Важно, что пока Гепард Витальевич и Милуоки Алексеевна обжимались, а Гепард Витальевич еще и мял своими двумя губами одну губу Милуоки Алексеевны (нижнюю), из близлежащих кустов вышли трое: Гораций Саныч, Гомер Харитоныч и Аполлон Палыч. Они были алчушими. У них были колотушки с ножами. Взял колотушку, взмял, примотал нож и так ходишь, все разбойники так ходят, иначе как? Увидели они Гепарда Виталича и Милуоки Алексеевну, достали ножи и припустили. Гепард Виталич вскрикнул. Он был ранимым, как все гепарды, которые вчеры были оленями, а завтра станут окунями. Милуоки Алексеевна сказала: «Бегите, любимый Гепард Витальевич, толькко не как Бухарин, а вправо». Гепард Витальевич воскликнул: «А как же вы, Милуоки Алексеевна?» Милуоки Алексеевна отмахнулась: «Бегите уже, меня они не тронут, только изнасилуют». И Гепард Виталич побежал. Он бежал как ветер или как гепард, что естественно, а пока он бежал, он расширился вместе со Вселенной и начисто забыл про Милуоки Алексеевну, как забывают про предвыборные обещания, цены на бензин, конституцию или еще какую галиматью. Положа руку на левый сосок, Гепард Виталич вообще проголодался.

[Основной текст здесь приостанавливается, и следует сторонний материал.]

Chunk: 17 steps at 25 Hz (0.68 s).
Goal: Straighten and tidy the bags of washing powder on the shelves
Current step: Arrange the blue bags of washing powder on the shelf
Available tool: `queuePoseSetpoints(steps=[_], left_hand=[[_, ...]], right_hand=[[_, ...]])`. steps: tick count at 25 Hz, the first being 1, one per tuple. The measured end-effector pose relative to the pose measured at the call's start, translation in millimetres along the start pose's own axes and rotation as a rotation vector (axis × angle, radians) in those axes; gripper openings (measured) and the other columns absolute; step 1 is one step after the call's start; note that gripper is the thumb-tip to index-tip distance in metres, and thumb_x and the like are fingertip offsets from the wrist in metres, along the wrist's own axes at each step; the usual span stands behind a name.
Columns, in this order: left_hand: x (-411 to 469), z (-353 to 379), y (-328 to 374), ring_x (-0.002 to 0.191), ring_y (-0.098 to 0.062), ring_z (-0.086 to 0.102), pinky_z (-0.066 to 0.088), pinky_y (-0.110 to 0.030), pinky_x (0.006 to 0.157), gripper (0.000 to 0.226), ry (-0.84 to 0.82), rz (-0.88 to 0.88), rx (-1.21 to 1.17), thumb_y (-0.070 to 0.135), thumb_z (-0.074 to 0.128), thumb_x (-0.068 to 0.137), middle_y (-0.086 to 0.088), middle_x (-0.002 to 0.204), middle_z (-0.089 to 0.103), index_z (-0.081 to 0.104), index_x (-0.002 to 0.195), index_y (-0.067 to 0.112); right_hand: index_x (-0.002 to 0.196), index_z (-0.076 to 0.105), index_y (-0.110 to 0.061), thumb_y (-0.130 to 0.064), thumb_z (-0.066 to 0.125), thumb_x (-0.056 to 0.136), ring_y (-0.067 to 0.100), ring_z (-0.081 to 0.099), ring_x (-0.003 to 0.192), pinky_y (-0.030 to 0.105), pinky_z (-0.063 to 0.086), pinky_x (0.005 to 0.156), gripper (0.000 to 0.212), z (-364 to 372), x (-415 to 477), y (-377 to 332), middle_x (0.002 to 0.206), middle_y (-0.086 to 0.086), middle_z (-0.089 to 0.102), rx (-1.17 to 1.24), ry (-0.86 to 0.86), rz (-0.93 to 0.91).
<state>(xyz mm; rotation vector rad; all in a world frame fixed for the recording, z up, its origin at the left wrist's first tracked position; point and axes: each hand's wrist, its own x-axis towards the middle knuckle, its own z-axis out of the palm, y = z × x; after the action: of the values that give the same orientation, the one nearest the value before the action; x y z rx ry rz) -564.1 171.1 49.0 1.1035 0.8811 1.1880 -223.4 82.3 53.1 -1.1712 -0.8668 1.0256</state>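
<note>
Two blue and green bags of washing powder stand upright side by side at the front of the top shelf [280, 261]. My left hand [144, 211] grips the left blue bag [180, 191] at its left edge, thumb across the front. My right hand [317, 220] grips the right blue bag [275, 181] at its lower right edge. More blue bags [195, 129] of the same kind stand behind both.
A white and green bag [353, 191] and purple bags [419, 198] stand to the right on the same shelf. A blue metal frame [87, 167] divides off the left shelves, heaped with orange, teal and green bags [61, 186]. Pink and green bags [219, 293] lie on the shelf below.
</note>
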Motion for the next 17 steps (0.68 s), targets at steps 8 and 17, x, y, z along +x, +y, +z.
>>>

Тем временем троица добежала до Милуоки Алексеевны и тоже расширилась. И Милуоки Алексеевна расширилась. Вчетвером, они бродили по пляжу, как козы, а потом уснули в разных кустах, чтобы утром расшириться еще. А Бухарин не умер. Он хитрый. А как не умер, он и сам не знает. Никто ничего не знает. Очень широкая мысль. Всем нравится. А кому не нравится, тому не нравится. Бухарин говорит, что весь мир, это фантазия бабочки, летающей над берегами Койвы. Я поэтому туда на сплав и поехал, чтобы с нею поговорить. Стал бы я по другому поводу спать на земле и ругаться с паутами. Поговорил. Не ее это фантазия. Знать бы чья. Тапком бы, тапком! А может, и нет. Раширяемся ведь, чего еще надо. Дзенударствуем. Так и войдем. Ну, куда-нибудь войдем.